§ **Task item**
Reproduce the listing below character for character; drop every image.

§ **Dataset extract**
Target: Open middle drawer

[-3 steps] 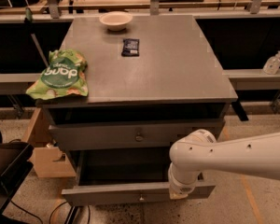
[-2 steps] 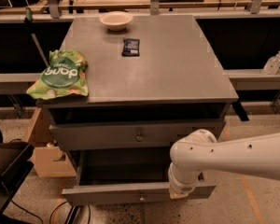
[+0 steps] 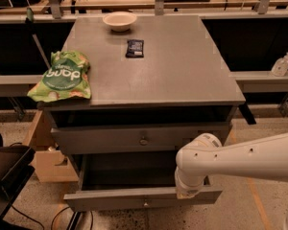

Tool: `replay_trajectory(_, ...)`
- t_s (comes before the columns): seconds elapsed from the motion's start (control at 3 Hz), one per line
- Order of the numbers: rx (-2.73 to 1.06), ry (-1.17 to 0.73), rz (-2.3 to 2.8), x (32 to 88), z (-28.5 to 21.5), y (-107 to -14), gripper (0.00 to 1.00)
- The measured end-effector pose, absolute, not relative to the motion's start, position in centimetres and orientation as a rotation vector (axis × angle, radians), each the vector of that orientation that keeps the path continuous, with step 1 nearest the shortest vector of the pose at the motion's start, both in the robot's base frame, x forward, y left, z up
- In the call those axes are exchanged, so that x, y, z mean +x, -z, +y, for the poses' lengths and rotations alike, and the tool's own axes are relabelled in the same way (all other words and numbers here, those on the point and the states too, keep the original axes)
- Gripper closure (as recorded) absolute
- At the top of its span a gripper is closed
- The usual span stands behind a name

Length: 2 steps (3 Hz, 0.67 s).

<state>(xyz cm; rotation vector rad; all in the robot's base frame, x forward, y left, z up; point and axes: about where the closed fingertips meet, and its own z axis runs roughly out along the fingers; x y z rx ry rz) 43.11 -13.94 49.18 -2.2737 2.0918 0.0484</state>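
Note:
A grey cabinet (image 3: 182,75) stands in the middle of the camera view. Its upper drawer (image 3: 110,139) has a round knob (image 3: 143,140). Below it the middle drawer (image 3: 115,199) is pulled out toward me, its dark inside showing and a small knob (image 3: 145,203) on its front. My white arm (image 3: 240,159) comes in from the right. The gripper (image 3: 188,192) hangs at the right part of the middle drawer's front edge, mostly hidden behind the wrist. The lowest drawer is hidden under the pulled-out one.
On the cabinet top lie a green snack bag (image 3: 62,76), a white bowl (image 3: 119,20) and a dark snack bar (image 3: 135,48). A cardboard box (image 3: 48,164) and a black chair (image 3: 7,176) stand at the left. A sanitizer bottle (image 3: 281,64) stands on the right ledge.

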Motion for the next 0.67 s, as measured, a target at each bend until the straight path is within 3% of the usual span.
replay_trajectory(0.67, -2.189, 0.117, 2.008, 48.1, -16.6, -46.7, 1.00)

§ **Task output**
Target: Open middle drawer

[-3 steps] 
[-2 steps] 
[+0 steps] 

Tool: `replay_trajectory(_, ...)`
- t_s (comes before the columns): seconds elapsed from the motion's start (control at 3 Hz), one per line
- Order of the numbers: rx (-2.73 to 1.06), ry (-1.17 to 0.73), rz (-2.3 to 2.8), x (32 to 88), z (-28.5 to 21.5), y (-107 to -14), gripper (0.00 to 1.00)
- The measured end-effector pose, absolute, not relative to the motion's start, position in centimetres and orientation as a rotation vector (axis × angle, radians), each the vector of that orientation that keeps the path continuous, with step 1 nearest the shortest vector of the pose at the motion's start, both in the robot's base frame, x forward, y left, z up
- In the call those axes are exchanged, so that x, y, z mean +x, -z, +y, for the poses' lengths and rotations alike, and the tool's own axes are relabelled in the same way (all other words and numbers here, those on the point and the states too, keep the original axes)
- Gripper closure (as recorded) absolute
- At the top of its span a gripper is closed
- The usual span stands behind a name

Length: 2 steps (3 Hz, 0.67 s).

<state>(xyz cm; rotation vector rad; all in the robot's base frame, x forward, y left, z up; point and axes: about where the closed fingertips meet, and its own z axis runs roughly out along the fingers; x y z rx ry rz) 43.11 -13.94 49.18 -2.2737 2.0918 0.0484</state>
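Note:
A grey cabinet (image 3: 182,75) stands in the middle of the camera view. Its upper drawer (image 3: 110,139) has a round knob (image 3: 143,140). Below it the middle drawer (image 3: 115,199) is pulled out toward me, its dark inside showing and a small knob (image 3: 145,203) on its front. My white arm (image 3: 240,159) comes in from the right. The gripper (image 3: 188,192) hangs at the right part of the middle drawer's front edge, mostly hidden behind the wrist. The lowest drawer is hidden under the pulled-out one.
On the cabinet top lie a green snack bag (image 3: 62,76), a white bowl (image 3: 119,20) and a dark snack bar (image 3: 135,48). A cardboard box (image 3: 48,164) and a black chair (image 3: 7,176) stand at the left. A sanitizer bottle (image 3: 281,64) stands on the right ledge.
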
Motion for the next 0.67 s, as measured, a target at each bend until the straight path is within 3% of the usual span.
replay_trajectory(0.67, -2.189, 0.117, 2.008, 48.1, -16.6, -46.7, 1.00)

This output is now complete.